The men of British Intelligence exhibit precious little of it, whereas the women of British Intelligence (mainly confined to the typing pool and records office) have it in spades and without them the entire edifice of empire would crumble in seconds. One never realised that the British secret service depended entirely, not on firm-jawed clandestine operatives of public school background but on the advanced intelligence of the women who meet in the toilets at regular intervals to swap gossip and intelligence in equal measure. Miss Tuppeny, N's faithful secretary is of course the very hub of the enterprise!

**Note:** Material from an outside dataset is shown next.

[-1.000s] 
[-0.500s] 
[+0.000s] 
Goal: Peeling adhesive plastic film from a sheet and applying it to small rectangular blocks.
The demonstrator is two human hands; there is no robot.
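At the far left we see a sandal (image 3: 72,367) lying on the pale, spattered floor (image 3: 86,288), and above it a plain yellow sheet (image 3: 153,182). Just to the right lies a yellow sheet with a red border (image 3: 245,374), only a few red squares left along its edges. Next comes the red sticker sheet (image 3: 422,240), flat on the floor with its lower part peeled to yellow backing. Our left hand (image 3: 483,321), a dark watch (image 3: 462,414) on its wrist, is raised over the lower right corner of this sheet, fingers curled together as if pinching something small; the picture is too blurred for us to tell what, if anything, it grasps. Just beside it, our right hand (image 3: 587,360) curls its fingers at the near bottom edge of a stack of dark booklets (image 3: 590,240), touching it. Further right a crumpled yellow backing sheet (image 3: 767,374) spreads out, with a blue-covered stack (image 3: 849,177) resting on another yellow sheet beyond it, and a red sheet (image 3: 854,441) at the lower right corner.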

I loved Maney's wonderful re-working of the classic children's 'ripping yarn' in the Nancy Clue books, they are both affectionate and very, very accurate; Novels aimed at children from the 40s and 50s are pretty much close to self-parody anyway! I came at Kiss the Girls at something of a disadvantage never having actually read one of the Ian Fleming originals so I couldn't both laugh and wince at the parody. Maney has actually done a service to Fleming's reading figures in that I now want to go out and read one so I can see how accurate it is! Even at that disadvantage though I loved Kiss the Girls and laughed a lot while reading it. I grew up in the sixties and I remember when women actually did wear a "pink vinyl cap" and "midcalf shiny white go-go boots" and were deemed to be the height of fashion. To a British reader there is also much humour to be had in the cringing adoration of the royal family, which perhaps does require an American to satirise it this effectively. In fact Maney does have a wonderful sense of 'place' in her depiction of Britain in the sixties which suggests that she might have lived here, or knows people who did?
You have to wonder what literary genre is going under the Maney hammer nextů....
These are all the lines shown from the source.